EXERCISE AIM -> Among the lines below, keep only those from the one containing "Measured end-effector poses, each" through the one containing "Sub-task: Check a", and reproduce them exactly.

(Items from a dataset)
BEGIN

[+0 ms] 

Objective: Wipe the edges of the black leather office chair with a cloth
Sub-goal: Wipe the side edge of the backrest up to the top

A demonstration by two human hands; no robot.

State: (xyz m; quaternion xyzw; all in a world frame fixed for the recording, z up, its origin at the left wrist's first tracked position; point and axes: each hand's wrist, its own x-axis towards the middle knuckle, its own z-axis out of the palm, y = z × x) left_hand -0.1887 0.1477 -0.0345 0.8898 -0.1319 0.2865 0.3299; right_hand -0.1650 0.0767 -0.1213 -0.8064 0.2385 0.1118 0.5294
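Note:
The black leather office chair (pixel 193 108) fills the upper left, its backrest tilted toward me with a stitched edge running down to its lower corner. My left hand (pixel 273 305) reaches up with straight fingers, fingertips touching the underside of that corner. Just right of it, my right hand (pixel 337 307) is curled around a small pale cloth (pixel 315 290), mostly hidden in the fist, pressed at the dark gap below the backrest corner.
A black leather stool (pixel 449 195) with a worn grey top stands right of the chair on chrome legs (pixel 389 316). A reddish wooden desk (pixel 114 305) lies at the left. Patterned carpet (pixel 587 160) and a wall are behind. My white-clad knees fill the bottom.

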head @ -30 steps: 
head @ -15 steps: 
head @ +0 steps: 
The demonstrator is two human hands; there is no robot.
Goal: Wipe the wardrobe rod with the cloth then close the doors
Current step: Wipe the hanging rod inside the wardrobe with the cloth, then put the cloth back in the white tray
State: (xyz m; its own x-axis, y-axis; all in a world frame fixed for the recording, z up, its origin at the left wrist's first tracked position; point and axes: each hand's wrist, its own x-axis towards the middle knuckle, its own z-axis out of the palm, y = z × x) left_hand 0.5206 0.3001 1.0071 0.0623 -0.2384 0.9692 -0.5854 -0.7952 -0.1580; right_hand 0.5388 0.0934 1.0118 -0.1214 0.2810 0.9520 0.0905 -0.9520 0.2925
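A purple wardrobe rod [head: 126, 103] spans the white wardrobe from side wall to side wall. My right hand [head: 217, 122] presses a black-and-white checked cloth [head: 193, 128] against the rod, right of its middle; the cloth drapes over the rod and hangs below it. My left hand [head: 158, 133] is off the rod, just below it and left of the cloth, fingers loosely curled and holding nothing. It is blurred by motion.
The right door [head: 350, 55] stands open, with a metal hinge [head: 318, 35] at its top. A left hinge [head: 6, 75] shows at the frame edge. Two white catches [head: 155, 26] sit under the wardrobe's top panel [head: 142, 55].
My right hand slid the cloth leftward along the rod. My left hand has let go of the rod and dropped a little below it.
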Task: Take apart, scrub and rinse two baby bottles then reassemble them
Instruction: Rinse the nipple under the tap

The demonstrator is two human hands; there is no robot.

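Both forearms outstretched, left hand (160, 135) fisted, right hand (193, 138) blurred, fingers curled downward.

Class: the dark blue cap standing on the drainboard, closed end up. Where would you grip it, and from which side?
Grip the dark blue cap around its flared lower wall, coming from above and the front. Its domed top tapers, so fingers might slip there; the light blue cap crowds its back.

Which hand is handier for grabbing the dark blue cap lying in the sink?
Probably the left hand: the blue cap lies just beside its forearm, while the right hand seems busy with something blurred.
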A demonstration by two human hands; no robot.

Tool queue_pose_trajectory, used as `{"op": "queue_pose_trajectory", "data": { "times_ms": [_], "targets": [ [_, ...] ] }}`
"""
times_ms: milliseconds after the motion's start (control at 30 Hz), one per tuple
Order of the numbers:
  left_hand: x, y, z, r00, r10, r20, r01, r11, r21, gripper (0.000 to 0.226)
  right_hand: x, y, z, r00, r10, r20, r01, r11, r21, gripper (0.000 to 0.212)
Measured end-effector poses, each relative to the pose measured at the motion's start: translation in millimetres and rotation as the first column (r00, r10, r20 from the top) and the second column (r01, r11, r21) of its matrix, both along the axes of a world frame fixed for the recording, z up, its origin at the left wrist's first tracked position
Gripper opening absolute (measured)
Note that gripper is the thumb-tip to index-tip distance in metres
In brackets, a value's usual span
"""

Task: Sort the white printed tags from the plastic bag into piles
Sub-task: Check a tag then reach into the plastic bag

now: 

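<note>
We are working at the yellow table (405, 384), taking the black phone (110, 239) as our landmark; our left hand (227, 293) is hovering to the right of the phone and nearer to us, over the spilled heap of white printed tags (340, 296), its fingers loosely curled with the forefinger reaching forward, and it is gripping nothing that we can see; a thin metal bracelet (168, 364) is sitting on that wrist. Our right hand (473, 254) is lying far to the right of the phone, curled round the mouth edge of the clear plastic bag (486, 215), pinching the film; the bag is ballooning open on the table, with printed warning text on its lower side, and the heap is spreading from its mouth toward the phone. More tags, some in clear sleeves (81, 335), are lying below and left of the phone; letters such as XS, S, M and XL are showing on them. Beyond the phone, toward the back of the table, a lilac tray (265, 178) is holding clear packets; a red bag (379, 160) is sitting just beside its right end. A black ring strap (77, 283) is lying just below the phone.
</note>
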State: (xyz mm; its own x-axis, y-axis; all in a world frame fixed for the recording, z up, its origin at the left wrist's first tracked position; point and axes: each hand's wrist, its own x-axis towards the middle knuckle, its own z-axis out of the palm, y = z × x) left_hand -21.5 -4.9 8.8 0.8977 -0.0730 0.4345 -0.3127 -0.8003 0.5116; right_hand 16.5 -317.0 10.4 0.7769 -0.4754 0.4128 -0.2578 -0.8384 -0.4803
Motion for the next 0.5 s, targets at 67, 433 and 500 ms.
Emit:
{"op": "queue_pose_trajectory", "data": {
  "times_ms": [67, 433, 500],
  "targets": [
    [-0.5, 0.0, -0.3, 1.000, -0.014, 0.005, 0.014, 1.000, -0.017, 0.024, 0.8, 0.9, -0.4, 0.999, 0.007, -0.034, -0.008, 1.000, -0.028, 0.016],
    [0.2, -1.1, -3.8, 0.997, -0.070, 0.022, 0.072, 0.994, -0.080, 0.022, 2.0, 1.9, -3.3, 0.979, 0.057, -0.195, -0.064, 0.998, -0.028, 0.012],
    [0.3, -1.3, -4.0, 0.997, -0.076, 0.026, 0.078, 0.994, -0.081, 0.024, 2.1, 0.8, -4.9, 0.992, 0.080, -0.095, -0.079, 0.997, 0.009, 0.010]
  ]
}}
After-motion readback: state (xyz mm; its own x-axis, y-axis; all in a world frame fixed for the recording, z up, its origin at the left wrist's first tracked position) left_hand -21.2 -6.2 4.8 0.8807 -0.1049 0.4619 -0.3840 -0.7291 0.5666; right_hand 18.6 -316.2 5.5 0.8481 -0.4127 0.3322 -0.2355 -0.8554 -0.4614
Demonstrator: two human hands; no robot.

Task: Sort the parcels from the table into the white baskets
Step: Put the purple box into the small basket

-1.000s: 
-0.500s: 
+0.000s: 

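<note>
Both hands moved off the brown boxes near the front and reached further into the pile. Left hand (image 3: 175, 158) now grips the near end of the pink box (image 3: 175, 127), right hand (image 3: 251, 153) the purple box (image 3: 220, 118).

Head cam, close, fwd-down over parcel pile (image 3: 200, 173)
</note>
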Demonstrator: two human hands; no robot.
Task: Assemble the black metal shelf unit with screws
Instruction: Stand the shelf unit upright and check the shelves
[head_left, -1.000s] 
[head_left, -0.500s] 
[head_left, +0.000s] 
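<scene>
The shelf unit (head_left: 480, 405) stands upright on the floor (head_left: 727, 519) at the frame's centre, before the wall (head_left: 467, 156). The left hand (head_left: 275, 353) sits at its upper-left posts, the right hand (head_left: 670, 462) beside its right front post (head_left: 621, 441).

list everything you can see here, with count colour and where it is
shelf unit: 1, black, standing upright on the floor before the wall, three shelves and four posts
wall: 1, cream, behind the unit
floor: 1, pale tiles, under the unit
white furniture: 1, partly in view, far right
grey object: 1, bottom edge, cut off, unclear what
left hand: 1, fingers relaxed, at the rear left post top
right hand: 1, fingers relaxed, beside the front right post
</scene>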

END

RESPONSE AREA ->
Measured end-effector poses, each relative to the pose measured at the motion's start: translation in millimetres and rotation as the first column (r00, r10, r20 from the top) and the second column (r01, r11, r21) of its matrix, both along the axes of a world frame fixed for the recording, z up, its origin at the left wrist's first tracked position
Gripper opening absolute (measured)
Note that gripper is the thumb-tip to index-tip distance in metres
In brackets, a value's usual span
"""

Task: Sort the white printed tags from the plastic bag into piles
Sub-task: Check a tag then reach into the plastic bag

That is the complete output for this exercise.